Seguindo a tendência mundial da época, a cidade passou a se industrializar no século seguinte, o que gerou a construção de fábricas de tecidos, chegada de tens, museus, teatros. Enfim, havia uma prosperidade paralela no que se refere à cultura.

 A Igreja de Saint-Maclou é mais uma das obras arquitetônicas milenares de Rouen

No entanto, a história de Rouen sofreria mais um baque, causado pela famigerada Segunda Guerra Mundial, onde a cidade foi invadida em 1940 pelas forças nazistas e bombardeada severamente, o que resultou na morte de aproximadamente 2 mil pessoas. Ela seria libertada somente quatro anos mais tarde, pelas tropas canadense. A partir daí, como em várias outras praças destruídas pela guerra, foi iniciado um processo de reconstrução da cidade.
Hoje, Rouen parece ter se livrado do passado doloroso e se configura como uma cidade tranquila, onde prevalecem as construções históricas, um centro revalorizado e livre da circulação de carros em alguns pontos.
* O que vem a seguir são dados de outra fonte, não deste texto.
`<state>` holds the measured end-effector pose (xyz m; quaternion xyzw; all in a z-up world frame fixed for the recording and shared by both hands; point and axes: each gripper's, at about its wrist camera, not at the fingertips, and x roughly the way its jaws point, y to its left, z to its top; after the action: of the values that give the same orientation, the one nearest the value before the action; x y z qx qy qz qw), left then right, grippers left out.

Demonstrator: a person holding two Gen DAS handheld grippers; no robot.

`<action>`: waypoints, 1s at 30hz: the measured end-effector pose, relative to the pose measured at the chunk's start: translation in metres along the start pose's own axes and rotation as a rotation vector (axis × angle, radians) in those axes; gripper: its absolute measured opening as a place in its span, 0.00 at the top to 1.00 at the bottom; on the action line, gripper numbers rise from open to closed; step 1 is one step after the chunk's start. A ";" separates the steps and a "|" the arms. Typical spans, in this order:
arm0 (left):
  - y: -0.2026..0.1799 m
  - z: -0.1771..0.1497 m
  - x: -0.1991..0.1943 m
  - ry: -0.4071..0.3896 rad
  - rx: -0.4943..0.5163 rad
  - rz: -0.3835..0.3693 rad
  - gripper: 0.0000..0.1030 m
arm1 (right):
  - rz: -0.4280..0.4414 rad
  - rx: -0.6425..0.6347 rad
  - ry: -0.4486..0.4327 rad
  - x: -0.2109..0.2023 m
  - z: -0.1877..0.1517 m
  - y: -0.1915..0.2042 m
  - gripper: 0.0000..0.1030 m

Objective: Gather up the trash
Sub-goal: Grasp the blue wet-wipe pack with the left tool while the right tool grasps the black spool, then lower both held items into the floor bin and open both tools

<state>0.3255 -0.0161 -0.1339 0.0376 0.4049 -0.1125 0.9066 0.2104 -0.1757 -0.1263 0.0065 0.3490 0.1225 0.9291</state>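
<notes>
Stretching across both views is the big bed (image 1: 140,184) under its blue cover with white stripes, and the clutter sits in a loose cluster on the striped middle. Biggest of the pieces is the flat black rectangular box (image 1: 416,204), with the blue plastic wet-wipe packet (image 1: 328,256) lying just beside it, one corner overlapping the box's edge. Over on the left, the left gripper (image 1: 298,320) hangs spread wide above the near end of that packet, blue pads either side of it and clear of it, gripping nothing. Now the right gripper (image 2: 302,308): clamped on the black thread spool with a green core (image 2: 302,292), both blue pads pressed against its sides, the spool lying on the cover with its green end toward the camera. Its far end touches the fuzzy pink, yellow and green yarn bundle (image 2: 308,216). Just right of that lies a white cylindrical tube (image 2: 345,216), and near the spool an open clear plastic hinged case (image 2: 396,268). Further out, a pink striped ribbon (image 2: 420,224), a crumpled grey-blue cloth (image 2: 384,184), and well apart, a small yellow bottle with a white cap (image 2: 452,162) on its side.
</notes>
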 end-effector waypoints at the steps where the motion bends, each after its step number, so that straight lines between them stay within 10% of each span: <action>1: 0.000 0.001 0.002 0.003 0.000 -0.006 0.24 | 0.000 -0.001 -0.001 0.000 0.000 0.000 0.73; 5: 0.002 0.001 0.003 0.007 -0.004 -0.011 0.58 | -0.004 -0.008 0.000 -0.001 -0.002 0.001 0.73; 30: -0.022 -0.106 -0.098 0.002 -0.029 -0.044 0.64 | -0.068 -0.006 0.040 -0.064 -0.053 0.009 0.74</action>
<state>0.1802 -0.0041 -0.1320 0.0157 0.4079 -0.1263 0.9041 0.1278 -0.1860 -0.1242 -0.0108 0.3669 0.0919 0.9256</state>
A cidade é palco de importantes pontos turísticos, como a Catedral de Ruão, a Igreja de Saint-Maclou, o jardim botânico, a universidade local e uma série de museus que ajudam a manter forte sua farta  memória bimilenar.
O automobilismo em Rouen também não se liga somente ao circuito homônimo. O piloto Philippe Étancelin foi um dos corredores do primeiro GP da história da F1, em 1950, e é até hoje o piloto mais velho a pontuar em uma corrida da categoria, ao somar - aos 53 anos de idade - 2 pontos no GP da Itália daquele mesmo ano, frutos de um 5º lugar obtido.

 A Catedral de Ruão é até hoje visitada por milhares de turistas

Além de Étancelin, o famoso jogador de futebol David Trezeguet, ídolo da Juventus e da seleção francesa nas décadas de 90 e 2000, também é um cidadão natural de Rouen.
Como podemos ver, Rouen mostra como que uma cidade, mesmo com fortes altos e baixos, pode se reerguer tantas vezes e permancer sólida por milênios. Um lugar que criou herois também dentro das pistas, mas este é um capítulo que fica reservado para nosso próximo texto.